В конце пребывания за нами приехала мама. Наменяли продуктов. От станции до Киева ехали на крыше вагона. Слышим, ищут Васильевых. Мы откликнулись. Это по просьбе отца железнодорожная охрана нашла нас и доставила в вагоне в Киев.
Отец получил повышение. Много работал. Часто уезжал. Материальные дела поправились. Пел в капелле “Думка”, и мы слушали концерты замечательного украинского коллектива.

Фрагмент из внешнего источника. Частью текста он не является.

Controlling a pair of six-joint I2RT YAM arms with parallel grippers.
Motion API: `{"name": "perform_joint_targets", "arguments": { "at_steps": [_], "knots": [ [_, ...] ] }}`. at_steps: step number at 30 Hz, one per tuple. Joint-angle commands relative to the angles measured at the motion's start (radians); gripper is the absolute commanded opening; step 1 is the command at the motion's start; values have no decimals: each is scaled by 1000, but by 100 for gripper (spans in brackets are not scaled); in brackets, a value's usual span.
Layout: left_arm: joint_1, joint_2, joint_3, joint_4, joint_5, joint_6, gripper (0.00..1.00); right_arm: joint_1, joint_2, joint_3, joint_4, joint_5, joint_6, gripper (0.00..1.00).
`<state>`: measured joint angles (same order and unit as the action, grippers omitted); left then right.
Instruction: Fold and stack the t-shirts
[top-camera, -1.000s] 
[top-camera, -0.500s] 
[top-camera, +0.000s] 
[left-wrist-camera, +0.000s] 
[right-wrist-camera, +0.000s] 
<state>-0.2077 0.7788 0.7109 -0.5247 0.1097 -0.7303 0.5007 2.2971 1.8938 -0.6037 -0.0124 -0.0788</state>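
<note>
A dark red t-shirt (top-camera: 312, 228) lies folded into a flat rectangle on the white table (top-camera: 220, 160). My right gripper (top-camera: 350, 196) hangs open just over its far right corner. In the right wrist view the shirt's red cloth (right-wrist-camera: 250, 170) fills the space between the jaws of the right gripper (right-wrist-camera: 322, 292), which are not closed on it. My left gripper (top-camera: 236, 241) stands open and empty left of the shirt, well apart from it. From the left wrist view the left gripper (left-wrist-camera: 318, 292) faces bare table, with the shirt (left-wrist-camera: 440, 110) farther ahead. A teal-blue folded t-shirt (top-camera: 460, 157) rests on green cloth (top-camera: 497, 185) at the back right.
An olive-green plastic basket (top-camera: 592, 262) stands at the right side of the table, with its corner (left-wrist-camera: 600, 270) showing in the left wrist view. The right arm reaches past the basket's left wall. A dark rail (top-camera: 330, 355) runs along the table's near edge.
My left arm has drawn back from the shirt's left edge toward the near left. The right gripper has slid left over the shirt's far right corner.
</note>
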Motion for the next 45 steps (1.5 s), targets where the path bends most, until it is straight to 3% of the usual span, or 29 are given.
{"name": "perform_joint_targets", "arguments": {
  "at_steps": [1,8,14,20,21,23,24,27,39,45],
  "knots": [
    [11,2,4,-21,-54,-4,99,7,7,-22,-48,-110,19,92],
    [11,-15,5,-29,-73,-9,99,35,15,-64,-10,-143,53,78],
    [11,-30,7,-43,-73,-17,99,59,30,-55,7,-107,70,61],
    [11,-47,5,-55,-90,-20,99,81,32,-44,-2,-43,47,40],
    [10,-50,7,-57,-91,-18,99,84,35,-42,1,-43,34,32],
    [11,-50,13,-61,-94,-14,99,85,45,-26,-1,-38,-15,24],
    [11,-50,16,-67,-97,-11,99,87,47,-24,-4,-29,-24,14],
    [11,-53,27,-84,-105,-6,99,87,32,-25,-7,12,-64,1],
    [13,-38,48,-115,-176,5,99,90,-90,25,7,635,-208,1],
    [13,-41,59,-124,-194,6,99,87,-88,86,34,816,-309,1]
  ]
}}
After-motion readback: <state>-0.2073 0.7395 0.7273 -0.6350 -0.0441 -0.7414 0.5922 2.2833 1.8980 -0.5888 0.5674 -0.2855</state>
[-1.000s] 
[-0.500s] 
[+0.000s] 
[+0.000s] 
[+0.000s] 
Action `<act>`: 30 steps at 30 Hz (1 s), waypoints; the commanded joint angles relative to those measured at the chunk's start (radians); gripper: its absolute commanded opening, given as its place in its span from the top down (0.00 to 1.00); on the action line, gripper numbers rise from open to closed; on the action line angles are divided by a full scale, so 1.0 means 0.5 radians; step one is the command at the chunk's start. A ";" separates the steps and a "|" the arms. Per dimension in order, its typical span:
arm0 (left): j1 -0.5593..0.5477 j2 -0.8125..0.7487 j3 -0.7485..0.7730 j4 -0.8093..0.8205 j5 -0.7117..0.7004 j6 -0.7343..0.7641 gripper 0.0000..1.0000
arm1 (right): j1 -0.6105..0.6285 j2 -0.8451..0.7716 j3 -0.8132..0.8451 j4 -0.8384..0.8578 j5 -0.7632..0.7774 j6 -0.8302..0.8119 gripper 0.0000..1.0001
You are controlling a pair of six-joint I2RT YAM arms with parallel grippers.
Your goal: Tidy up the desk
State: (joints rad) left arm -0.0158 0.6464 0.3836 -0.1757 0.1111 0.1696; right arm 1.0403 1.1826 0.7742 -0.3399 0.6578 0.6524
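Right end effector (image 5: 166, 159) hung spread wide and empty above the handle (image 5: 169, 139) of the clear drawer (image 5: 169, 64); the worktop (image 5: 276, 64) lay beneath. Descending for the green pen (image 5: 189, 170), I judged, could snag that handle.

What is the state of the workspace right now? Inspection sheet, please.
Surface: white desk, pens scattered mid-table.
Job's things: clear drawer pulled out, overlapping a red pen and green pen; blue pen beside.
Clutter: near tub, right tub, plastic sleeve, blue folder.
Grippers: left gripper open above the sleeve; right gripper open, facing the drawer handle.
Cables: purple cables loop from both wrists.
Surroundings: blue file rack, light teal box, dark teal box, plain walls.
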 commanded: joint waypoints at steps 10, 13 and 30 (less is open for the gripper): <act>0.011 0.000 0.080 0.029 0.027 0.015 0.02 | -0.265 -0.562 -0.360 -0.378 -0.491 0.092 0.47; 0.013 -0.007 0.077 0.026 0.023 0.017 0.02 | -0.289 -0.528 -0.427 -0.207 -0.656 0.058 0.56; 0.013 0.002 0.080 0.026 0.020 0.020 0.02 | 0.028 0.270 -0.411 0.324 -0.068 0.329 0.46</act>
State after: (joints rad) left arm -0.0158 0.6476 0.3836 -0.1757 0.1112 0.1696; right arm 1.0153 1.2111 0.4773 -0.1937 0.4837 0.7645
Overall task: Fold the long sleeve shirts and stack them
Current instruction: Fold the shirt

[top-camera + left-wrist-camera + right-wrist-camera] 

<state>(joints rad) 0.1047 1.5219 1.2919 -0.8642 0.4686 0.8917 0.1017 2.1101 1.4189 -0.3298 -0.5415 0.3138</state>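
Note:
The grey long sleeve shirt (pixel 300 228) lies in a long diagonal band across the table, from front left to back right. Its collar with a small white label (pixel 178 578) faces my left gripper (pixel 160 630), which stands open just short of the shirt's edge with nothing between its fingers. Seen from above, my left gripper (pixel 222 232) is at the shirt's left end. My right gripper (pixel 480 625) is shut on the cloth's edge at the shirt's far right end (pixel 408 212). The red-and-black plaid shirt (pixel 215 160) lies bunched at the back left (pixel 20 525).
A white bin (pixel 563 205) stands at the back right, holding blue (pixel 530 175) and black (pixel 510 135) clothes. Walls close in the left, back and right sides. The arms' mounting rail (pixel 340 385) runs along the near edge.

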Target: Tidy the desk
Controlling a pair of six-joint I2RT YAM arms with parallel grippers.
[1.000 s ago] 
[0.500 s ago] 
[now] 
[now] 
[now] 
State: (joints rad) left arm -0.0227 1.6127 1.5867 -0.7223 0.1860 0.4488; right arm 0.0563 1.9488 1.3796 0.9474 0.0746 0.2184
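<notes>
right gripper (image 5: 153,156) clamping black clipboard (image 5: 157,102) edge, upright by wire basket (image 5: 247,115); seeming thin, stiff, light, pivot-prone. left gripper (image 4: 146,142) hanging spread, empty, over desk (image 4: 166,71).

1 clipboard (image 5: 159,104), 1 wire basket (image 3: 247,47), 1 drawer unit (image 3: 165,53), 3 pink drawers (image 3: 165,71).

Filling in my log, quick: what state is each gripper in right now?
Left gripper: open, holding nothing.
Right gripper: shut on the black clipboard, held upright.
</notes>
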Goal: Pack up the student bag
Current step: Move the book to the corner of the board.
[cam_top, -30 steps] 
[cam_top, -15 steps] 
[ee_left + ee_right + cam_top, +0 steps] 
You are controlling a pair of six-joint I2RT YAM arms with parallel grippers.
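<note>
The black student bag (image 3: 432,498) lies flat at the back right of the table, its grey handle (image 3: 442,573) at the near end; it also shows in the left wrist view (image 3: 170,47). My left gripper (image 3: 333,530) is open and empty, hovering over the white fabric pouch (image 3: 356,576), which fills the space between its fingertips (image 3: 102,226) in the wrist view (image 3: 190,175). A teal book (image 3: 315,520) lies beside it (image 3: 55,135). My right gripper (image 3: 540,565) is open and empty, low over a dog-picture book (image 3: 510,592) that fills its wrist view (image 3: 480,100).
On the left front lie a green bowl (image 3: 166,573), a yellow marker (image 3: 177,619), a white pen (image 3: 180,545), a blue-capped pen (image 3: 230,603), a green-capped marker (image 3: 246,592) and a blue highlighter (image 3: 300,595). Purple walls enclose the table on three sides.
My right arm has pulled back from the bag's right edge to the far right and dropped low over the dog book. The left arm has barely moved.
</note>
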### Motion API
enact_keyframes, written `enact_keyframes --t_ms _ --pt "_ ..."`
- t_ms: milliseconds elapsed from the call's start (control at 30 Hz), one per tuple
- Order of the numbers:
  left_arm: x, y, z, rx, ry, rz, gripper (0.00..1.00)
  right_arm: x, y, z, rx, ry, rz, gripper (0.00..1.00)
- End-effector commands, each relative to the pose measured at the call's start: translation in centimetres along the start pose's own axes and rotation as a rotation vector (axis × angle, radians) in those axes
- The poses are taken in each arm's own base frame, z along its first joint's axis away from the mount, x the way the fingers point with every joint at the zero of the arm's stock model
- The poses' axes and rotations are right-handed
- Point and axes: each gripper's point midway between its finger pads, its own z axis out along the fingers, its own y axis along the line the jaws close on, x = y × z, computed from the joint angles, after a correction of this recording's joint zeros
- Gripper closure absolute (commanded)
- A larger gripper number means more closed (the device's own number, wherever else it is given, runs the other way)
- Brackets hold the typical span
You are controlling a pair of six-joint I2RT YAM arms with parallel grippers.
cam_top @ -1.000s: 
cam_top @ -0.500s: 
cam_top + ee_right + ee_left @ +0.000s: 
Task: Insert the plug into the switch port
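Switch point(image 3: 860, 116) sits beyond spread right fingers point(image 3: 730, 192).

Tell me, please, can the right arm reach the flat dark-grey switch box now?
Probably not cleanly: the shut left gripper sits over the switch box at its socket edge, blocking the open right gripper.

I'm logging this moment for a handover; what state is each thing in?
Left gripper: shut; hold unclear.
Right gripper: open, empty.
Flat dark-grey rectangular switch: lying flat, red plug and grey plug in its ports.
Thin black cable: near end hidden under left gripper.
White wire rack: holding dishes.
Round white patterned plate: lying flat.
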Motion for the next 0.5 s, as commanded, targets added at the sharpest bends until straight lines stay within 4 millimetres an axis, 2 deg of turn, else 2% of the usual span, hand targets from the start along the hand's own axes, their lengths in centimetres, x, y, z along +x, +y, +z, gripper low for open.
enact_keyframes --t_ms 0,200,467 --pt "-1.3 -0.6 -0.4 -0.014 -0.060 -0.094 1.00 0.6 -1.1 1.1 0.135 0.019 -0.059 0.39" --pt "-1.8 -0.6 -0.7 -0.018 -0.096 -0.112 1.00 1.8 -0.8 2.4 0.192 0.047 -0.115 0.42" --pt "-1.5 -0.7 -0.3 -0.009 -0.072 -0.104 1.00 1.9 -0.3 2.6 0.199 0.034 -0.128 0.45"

В августе Шура, Ира и я под водительством мамы пошли впервые вместе в советскую единую трудовую смешанную школу к первому звонку, каждый в свой класс. Впервые в жизни узнал я, что школа может быть властителем дум, а учителя и одноклассники – необходимыми, интересными людьми. Наши учителя создавали атмосферу интеллигентности, требовательности и творческого соревнования на каждом уроке, при каждом выходе к доске, в письменных, домашних заданиях. Появились лидеры. Я вспомнил уроки мамы, красноярский театральный опыт и выскочил в первые артисты, театральные лидеры.
Каждый был лидер. И личность. Тридцать четыре личности переходного возраста с судьбой, опаленной Историей. Говорили на русско-украинском языке, сдобренном словечками базарного сленга и иудаизмами.
Две трети класса составляли девочки – привлекательное и своеобразное племя киевлянок, выросших и в старинных польских семьях, и в зажиточных еврейских, семьях русских и украинских интеллигентов, и даже одна голландская аристократка.
В классе шла подспудная, загадочная и таинственная жизнь, уходящая далеко за стены школы.
Соблазнов было очень много. Купались с лодок на Днепре, встречались вечерами у Аскольдовой могилы, обследовали пещеры киевских оврагов, наблюдали темную жизнь Подола и Еврейского базара. Начали бить чечетку и петь “Лимончики” и другой нэповский фольклор. Например:
Мама пристально следила за нашим духовным ростом, дружескими связями и принимала наших товарищей дома. Естественно, она жила не только заботами. Всей семьей не раз бывали в Лавре, даже в дальних пещерах. Неожиданное, сильное впечатление осталось от слаженной мизансцены службы и стройного звучания в сияющем теплым светом сотен восковых свечей, высоком, нарядном, богатом Успенском соборе (взорван фашистами), от блуждающих огоньков в таинственных переходах и тупиках пещер, от собравшихся в роще у святых источников жаждущих исцеления больных в колясках и ползком, поющих и просящих нищих слепцов, уродов, калек, богомольцев, торговцев сувенирами, любопытствующих и, конечно, монахов, деловито снующих, обслуживающих, объясняющих, торгующих… Здесь мы узнавали историю аж от времен Нестора.